Many of the fires this year are the results of natural electrical discharges called dry lightning hitting forests overgrown with trees and plants. A report released Thursday by federal officials said dry lightning and high winds could start more fires in the states of Wyoming, Idaho, Washington, Montana and Nevada.

Thirty-thousand civilian and military firefighters from forty-six states, Canada, Mexico, Australia and New Zealand are working to control the fires. President Clinton visited some of them Tuesday in the state of Idaho, one of the hardest hit areas. He expressed the nation's thanks for their efforts. He also ordered the Agriculture and Interior Departments to develop a plan to repair fire-damaged areas and reduce the fire danger throughout the West.

The highest number of fires are burning in the state of Montana. About twenty fires have destroyed one-hundred-twenty-thousand hectares. Fires have also destroyed buildings and forced hundreds of people to flee their homes. The Governor of Montana has banned more than two-million-four-hundred-thousand hectares of land from public use.

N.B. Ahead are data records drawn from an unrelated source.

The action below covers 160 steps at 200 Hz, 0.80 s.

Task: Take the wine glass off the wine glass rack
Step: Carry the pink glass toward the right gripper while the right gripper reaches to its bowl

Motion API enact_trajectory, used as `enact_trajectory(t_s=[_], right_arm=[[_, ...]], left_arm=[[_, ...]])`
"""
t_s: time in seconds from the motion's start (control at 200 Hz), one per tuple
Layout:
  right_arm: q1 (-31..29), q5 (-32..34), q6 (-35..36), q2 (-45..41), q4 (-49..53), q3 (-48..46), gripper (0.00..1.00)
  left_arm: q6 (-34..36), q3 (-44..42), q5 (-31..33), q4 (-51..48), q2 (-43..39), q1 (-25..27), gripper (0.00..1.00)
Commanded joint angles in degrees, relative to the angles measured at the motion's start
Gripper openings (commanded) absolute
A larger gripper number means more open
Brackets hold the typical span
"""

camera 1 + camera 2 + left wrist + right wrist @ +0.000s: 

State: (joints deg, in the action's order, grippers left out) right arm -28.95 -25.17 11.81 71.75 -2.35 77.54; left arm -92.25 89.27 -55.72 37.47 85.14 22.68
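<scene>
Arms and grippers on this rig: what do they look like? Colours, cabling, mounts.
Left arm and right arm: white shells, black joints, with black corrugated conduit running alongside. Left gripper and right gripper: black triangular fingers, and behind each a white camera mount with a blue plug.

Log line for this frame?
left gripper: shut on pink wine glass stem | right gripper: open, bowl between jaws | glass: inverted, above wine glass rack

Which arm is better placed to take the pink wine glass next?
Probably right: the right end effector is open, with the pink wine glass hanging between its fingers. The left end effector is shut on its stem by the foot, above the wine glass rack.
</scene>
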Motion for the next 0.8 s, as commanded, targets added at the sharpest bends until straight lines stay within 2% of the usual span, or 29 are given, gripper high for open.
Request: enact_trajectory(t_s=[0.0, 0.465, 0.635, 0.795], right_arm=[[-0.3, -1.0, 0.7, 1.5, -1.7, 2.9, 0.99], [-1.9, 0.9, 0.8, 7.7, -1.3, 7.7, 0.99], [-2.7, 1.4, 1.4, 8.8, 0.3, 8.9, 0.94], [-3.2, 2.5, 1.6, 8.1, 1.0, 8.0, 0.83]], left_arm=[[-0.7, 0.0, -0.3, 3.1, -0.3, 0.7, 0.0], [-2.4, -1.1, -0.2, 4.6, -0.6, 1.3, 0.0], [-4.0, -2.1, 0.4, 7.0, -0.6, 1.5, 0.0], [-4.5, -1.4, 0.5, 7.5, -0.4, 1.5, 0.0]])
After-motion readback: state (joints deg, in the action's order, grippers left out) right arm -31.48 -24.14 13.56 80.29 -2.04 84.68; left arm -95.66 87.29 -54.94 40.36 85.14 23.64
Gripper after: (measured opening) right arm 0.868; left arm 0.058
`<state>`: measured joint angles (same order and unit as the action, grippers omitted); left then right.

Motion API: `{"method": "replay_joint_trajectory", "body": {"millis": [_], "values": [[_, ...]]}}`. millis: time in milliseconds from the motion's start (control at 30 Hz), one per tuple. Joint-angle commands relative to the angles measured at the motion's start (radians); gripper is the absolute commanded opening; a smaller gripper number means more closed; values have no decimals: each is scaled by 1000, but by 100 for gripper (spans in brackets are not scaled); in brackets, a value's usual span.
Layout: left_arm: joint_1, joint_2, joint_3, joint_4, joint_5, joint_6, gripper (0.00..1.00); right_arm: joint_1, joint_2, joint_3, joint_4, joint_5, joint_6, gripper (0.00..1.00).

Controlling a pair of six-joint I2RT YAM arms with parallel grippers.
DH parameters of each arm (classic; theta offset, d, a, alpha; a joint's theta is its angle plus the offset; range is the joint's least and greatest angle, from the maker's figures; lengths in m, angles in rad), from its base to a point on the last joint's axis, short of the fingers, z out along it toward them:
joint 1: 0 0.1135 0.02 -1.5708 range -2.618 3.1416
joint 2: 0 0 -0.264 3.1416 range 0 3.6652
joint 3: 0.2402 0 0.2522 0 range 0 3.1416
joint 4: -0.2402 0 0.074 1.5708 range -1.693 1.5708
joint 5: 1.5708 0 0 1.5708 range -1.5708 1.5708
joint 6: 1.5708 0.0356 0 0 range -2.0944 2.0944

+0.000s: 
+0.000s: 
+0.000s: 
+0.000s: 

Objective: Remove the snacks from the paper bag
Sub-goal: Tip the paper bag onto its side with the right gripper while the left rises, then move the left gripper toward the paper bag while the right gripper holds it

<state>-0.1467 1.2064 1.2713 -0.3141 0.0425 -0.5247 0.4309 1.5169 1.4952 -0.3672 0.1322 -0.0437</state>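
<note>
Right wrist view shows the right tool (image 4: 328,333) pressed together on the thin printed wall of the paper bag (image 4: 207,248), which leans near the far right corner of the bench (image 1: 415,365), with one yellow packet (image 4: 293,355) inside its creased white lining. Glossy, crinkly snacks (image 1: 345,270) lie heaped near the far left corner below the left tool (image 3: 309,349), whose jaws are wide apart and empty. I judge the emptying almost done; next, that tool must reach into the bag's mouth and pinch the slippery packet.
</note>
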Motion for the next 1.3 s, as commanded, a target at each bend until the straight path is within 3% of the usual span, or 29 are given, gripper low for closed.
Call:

Firefighters in the state of Colorado are trying to stop fires from reaching historic ruins of ancient native American peoples at Mesa Verde National Park. Two large fires have threatened the area in less than a month.

Federal officials say these fires have revealed a major problem in western forest land policy. Officials say the land needs to be returned to its more natural fire-resistant conditions. They say the fires this year are a result of a government forest policy that was followed for one-hundred years.

That was a policy of fire suppression in the national forests. This created forests with unnaturally large amounts of woody material that burns easily. That policy has been changed recently. The new policy calls for more active thinning of trees and controlled burns to clean out the national forests.